Business Recorder | February 13, 2014
Talks on BIT require new template, US tells Pakistan
The United States has conveyed to the Pakistan Muslim League (N) government that future negotiations on Bilateral Investment Treaty (BIT) will be held on the basis of a new template as the old template lapsed in 2012, sources said. As both countries failed to reach a conclusion in the past, the treaty will have to be renegotiated on the basis of a new template, sources said.
Sources further revealed that with the lapse of the old template a waiver from the US President is required, therefore talks will be held on the basis of a new template which is the same except inclusion of environment clauses. The United States has asked Pakistan to restart stalled talks on BIT and the Board of Investment (BoI) has been engaged in consultation with all domestic stakeholders before restarting negotiations with the US.
Recently, the Board received a message from US administration, informing the Board for inclusion of a clause relating to environment in the draft BIT agreement. It is not Pakistan specific and is applicable to all BIT agreements to be signed in future with the US, sources said.

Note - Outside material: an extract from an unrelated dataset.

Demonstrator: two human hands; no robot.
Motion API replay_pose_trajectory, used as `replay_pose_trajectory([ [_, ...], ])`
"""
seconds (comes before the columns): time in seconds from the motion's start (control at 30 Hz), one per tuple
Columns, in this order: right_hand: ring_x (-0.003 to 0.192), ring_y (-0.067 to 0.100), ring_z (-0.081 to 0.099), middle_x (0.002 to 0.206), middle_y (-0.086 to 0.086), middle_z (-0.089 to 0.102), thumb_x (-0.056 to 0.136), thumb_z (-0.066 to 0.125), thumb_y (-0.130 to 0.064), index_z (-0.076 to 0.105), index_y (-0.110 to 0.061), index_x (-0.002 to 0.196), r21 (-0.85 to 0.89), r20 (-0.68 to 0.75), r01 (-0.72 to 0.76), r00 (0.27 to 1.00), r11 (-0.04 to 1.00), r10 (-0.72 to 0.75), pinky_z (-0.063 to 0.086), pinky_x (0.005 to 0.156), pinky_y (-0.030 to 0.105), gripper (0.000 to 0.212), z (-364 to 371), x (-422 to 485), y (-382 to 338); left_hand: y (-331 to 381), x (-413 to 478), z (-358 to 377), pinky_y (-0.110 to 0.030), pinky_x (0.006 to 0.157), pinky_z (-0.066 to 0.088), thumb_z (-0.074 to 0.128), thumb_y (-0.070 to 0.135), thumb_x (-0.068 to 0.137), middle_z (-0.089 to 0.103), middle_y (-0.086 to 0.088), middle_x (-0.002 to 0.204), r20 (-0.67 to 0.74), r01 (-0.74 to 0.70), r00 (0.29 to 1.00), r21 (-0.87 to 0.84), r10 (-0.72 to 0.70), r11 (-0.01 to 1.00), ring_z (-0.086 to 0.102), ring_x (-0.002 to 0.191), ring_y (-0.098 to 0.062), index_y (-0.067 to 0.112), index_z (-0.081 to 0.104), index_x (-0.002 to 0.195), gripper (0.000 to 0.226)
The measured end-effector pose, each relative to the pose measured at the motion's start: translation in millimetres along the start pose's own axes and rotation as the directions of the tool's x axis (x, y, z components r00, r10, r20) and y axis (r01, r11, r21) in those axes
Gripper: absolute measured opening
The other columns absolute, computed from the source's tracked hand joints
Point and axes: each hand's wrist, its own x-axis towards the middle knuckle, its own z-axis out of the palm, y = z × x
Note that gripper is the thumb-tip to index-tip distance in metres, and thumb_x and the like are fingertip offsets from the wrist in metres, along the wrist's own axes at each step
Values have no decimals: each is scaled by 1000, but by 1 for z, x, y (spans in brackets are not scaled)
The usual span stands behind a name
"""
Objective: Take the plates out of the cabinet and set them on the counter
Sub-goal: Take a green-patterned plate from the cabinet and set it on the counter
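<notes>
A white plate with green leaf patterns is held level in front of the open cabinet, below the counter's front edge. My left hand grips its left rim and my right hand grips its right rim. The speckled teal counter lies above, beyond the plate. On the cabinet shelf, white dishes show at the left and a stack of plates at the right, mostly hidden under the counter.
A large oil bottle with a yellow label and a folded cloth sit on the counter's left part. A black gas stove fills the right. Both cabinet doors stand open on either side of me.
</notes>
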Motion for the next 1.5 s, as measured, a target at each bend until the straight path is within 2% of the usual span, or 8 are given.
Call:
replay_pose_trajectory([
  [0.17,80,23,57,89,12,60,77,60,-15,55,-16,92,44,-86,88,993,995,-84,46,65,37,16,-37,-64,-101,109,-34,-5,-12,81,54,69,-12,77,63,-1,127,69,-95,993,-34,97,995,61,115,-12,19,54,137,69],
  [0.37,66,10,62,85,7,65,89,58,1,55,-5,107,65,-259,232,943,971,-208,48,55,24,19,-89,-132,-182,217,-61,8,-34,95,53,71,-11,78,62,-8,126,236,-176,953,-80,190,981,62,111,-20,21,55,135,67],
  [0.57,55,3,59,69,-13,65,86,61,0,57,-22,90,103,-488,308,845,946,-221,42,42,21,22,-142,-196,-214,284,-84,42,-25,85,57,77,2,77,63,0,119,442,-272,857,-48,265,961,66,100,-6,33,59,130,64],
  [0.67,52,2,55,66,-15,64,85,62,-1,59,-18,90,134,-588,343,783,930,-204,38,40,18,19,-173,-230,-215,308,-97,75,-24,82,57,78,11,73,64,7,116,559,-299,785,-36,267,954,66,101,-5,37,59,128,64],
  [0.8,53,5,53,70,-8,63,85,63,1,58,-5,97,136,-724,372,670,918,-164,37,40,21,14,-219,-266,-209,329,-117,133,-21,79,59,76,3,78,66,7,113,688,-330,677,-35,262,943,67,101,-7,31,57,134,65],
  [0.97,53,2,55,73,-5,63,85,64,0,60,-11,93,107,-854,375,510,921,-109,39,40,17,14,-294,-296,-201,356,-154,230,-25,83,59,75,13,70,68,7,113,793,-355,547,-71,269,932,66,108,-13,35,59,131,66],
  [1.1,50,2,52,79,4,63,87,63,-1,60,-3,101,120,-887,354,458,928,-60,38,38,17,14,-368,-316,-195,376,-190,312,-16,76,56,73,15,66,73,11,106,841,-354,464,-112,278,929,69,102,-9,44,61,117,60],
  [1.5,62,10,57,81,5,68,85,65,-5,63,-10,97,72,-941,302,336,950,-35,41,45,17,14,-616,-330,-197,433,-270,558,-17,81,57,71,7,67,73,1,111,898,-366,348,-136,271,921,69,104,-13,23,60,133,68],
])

In 2005 report, Salacuse and Sullivan concluded that a US BIT exhibits a very strong correlation with US FDI outflows to a developing country compared to US flows to developing countries with no US BIT. The results suggest that a US BIT is correlated with an extra 1 billion US dollars in increased FDI per year. The US and Pakistan began negotiating BIT in 2004 and BoI has not be able to address the concerns of line ministries and other government departments so far. The negotiations stopped in 2012 after the Strategic Plans Division (SPD) and the Pakistan Military objected over the insertion of security related clauses in the draft treaty and its implications on the country’s defence programme.
When contacted former Chairman BoI, Saleem Mandviwalla, said the USA has not changed any thing in BIT draft which was already agreed upon but the Non-Conforming Measures (NCMs) need to be finalised by the Pakistani side. "I was not able to sign the BIT as SPD raised some concerns on which they required clarification which are still pending," he maintained.
The BOI is yet to complete its internal consultation with the line ministries regarding the NCMs (illustrative lists of all policy and procedural parameters for investors eyeing Pakistan), a senior official of Board said. He said that the present government would seek greater access to US markets when it begins negotiations on the BIT however meetings are yet to be scheduled.
Despite years of negotiations both sides have yet to sort out key thorny issues. The US in particular has a long list of requirements including settlement of US investment disputes according to US laws, protection of US companies that have invested from a third country of origin and for Pakistan to notify to the US all draft laws and rules concerning any change in investment policies prior to their approval by the Pakistani Parliament.
According to the office of United States Trade Representative, the USA BIT program helps to protect private investment, develop market-oriented policies in partner countries, and to promote US exports. The BIT program’s basic aims are to protect investment abroad in countries where investor rights are not already protected through existing agreements (such as modern treaties of friendship, commerce, and navigation, or free trade agreements).